=== Section Start ===

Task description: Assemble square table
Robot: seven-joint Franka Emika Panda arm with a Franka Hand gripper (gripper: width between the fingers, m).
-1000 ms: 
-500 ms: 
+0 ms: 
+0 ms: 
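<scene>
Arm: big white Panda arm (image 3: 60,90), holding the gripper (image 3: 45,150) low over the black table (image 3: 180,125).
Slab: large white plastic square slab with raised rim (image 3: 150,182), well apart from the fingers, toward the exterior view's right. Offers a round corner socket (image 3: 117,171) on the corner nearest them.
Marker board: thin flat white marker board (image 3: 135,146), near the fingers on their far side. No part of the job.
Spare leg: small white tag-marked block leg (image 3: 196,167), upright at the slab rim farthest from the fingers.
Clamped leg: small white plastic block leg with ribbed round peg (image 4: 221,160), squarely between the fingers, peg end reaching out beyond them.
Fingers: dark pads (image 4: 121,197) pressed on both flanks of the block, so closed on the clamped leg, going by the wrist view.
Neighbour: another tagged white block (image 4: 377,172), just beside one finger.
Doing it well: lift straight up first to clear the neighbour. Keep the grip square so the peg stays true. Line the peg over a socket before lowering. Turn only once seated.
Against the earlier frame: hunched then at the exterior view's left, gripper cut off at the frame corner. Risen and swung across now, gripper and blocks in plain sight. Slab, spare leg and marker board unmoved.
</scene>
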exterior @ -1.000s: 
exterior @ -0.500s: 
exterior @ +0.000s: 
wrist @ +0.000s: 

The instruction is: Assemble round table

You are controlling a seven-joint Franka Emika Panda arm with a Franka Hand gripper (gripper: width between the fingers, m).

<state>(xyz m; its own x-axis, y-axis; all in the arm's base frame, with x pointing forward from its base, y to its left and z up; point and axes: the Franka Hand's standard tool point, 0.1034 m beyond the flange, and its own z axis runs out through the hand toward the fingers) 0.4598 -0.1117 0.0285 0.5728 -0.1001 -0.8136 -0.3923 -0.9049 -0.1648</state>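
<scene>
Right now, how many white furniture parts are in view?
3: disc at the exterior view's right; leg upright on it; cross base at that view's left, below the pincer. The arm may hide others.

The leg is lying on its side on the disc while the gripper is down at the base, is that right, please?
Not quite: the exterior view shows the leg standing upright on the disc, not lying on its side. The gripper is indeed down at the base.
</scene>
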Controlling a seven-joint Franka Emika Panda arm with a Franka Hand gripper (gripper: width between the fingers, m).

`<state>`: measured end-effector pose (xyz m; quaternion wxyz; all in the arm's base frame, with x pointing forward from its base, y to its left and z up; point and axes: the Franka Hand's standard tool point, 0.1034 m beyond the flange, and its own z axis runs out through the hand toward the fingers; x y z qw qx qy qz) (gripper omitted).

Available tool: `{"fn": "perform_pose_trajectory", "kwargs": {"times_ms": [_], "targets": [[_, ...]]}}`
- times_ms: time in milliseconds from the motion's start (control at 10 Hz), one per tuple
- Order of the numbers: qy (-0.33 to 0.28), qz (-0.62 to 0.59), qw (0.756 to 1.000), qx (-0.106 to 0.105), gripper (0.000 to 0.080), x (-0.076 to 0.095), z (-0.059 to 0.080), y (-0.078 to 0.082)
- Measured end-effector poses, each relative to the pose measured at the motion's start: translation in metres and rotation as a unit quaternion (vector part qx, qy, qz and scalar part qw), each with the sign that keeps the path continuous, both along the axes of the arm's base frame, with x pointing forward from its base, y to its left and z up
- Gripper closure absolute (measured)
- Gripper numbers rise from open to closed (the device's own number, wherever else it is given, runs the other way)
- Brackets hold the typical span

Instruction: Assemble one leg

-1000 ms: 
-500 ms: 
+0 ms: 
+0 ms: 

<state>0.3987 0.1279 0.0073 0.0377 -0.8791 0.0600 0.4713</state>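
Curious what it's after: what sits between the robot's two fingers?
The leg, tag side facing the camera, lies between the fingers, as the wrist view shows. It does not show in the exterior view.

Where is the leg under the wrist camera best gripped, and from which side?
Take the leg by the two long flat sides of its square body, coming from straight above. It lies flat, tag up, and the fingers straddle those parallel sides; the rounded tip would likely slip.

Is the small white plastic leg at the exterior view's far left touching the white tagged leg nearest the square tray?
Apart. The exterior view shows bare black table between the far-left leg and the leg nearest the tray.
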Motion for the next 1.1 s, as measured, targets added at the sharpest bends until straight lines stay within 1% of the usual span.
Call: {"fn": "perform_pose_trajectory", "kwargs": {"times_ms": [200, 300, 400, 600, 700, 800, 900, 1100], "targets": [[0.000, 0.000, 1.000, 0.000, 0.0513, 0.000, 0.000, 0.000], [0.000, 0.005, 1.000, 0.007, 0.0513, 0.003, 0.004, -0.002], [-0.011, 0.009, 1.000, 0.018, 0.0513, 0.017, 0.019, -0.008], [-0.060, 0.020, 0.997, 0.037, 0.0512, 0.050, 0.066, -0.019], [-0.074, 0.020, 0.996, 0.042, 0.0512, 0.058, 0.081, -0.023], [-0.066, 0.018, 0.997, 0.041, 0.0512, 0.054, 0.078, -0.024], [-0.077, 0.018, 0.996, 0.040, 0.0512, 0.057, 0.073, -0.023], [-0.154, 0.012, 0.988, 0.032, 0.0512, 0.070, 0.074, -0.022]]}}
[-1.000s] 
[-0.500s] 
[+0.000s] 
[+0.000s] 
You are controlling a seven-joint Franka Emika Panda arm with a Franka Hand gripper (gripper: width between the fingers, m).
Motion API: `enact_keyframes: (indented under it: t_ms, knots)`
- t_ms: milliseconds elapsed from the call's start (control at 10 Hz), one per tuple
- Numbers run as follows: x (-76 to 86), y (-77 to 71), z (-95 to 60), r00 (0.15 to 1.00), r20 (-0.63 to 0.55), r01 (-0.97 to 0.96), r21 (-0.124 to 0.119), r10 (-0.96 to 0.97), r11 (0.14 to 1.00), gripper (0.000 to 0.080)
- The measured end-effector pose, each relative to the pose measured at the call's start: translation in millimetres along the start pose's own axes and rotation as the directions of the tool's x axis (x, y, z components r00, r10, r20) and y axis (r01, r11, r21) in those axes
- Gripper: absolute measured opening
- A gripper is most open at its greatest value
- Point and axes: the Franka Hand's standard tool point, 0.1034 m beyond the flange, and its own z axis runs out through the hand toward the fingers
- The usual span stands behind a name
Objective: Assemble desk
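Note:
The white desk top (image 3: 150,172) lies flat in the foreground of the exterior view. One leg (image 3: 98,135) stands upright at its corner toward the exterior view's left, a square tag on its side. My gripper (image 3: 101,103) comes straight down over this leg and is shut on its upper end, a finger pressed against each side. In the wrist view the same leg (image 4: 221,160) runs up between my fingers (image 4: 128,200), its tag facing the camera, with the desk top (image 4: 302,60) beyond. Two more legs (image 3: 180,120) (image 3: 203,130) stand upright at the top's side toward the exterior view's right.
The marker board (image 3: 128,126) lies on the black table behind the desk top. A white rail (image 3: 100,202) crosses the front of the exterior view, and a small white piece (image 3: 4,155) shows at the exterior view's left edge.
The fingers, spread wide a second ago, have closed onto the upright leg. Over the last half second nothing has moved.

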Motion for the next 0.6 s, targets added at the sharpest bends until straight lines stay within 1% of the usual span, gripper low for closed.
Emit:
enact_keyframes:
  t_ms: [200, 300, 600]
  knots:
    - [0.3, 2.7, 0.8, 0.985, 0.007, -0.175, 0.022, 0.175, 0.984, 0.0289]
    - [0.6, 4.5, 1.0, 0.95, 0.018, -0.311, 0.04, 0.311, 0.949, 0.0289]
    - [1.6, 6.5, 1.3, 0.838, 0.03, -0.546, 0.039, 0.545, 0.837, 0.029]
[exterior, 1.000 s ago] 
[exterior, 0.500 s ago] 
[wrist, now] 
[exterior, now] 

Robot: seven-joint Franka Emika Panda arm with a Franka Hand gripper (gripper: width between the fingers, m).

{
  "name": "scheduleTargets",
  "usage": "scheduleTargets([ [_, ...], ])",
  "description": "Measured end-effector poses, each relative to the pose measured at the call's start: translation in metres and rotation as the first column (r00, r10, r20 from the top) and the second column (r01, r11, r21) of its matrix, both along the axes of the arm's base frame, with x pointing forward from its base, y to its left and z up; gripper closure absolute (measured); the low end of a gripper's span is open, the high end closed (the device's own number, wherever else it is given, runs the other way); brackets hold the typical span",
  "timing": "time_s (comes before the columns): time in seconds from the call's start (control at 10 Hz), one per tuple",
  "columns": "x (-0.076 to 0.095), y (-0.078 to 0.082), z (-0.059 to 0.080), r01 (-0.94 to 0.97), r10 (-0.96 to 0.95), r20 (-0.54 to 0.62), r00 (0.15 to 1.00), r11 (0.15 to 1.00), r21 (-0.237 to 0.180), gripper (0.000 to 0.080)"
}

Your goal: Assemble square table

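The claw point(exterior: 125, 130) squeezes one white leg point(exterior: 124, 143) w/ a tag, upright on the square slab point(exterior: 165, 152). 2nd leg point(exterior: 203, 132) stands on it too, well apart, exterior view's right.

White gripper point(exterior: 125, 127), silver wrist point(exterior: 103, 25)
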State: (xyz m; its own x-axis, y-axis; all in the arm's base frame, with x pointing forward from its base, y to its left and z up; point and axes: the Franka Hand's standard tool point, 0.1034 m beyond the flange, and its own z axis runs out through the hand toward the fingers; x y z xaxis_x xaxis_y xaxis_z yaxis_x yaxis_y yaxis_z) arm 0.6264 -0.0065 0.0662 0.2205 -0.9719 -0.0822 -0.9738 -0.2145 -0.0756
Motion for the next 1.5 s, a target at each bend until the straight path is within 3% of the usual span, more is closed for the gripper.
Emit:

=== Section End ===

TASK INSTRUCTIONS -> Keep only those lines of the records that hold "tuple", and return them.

OUTPUT BELOW ->
- times_ms: time in milliseconds from the motion's start (control at 10 Hz), one per tuple
- t_ms: milliseconds elapsed from the call's start (control at 10 Hz), one per tuple
  "timing": "time_s (comes before the columns): time in seconds from the call's start (control at 10 Hz), one per tuple",

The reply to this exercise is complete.